Transcribe all of the listing exactly.

### PROVIDED MATERIAL

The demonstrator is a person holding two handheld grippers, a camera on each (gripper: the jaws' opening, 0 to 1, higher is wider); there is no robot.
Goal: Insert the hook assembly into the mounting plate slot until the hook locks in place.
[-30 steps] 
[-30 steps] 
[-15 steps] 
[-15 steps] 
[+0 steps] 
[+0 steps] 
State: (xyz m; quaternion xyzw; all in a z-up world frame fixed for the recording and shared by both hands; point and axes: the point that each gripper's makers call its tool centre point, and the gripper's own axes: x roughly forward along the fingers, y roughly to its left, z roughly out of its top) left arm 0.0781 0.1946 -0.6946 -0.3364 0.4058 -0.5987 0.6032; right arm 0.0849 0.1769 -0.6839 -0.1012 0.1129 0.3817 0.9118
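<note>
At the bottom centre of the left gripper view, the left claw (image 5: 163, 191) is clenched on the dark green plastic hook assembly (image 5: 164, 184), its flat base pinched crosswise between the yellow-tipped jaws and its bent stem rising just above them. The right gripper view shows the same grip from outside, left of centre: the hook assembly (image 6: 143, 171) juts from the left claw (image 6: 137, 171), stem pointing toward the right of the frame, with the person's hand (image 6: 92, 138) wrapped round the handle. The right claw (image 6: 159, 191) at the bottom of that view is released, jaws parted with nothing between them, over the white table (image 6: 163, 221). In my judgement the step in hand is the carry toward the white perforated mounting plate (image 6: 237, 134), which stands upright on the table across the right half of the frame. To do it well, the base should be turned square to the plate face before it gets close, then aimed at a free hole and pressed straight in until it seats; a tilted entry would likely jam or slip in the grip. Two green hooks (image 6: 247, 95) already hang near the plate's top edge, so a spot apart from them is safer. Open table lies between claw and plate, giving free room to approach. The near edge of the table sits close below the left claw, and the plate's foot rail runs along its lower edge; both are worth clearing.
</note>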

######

** FINISHED TASK **
The demonstrator is a person holding two handheld grippers, a camera on each (gripper: the jaws' opening, 0 to 1, higher is wider); there is no robot.
Goal: Insert the hook assembly into the mounting plate slot until the hook locks in place.
[-30 steps] 
[-30 steps] 
[-15 steps] 
[-15 steps] 
[+0 steps] 
[+0 steps] 
State: (xyz m; quaternion xyzw; all in a z-up world frame fixed for the recording and shared by both hands; point and axes: the point that each gripper's makers call its tool centre point, and the gripper's own axes: x roughly forward along the fingers, y roughly to its left, z roughly out of its top) left arm 0.0781 0.1946 -0.6946 -0.3364 0.4058 -0.5987 0.6032; right arm 0.0849 0.1769 -0.6839 -0.1012 0.1129 0.3817 0.9118
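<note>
At the bottom centre of the left gripper view, the left claw (image 5: 163, 191) is clenched on the dark green plastic hook assembly (image 5: 164, 184), its flat base pinched crosswise between the yellow-tipped jaws and its bent stem rising just above them. The right gripper view shows the same grip from outside, left of centre: the hook assembly (image 6: 143, 171) juts from the left claw (image 6: 137, 171), stem pointing toward the right of the frame, with the person's hand (image 6: 92, 138) wrapped round the handle. The right claw (image 6: 159, 191) at the bottom of that view is released, jaws parted with nothing between them, over the white table (image 6: 163, 221). In my judgement the step in hand is the carry toward the white perforated mounting plate (image 6: 237, 134), which stands upright on the table across the right half of the frame. To do it well, the base should be turned square to the plate face before it gets close, then aimed at a free hole and pressed straight in until it seats; a tilted entry would likely jam or slip in the grip. Two green hooks (image 6: 247, 95) already hang near the plate's top edge, so a spot apart from them is safer. Open table lies between claw and plate, giving free room to approach. The near edge of the table sits close below the left claw, and the plate's foot rail runs along its lower edge; both are worth clearing.
</note>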

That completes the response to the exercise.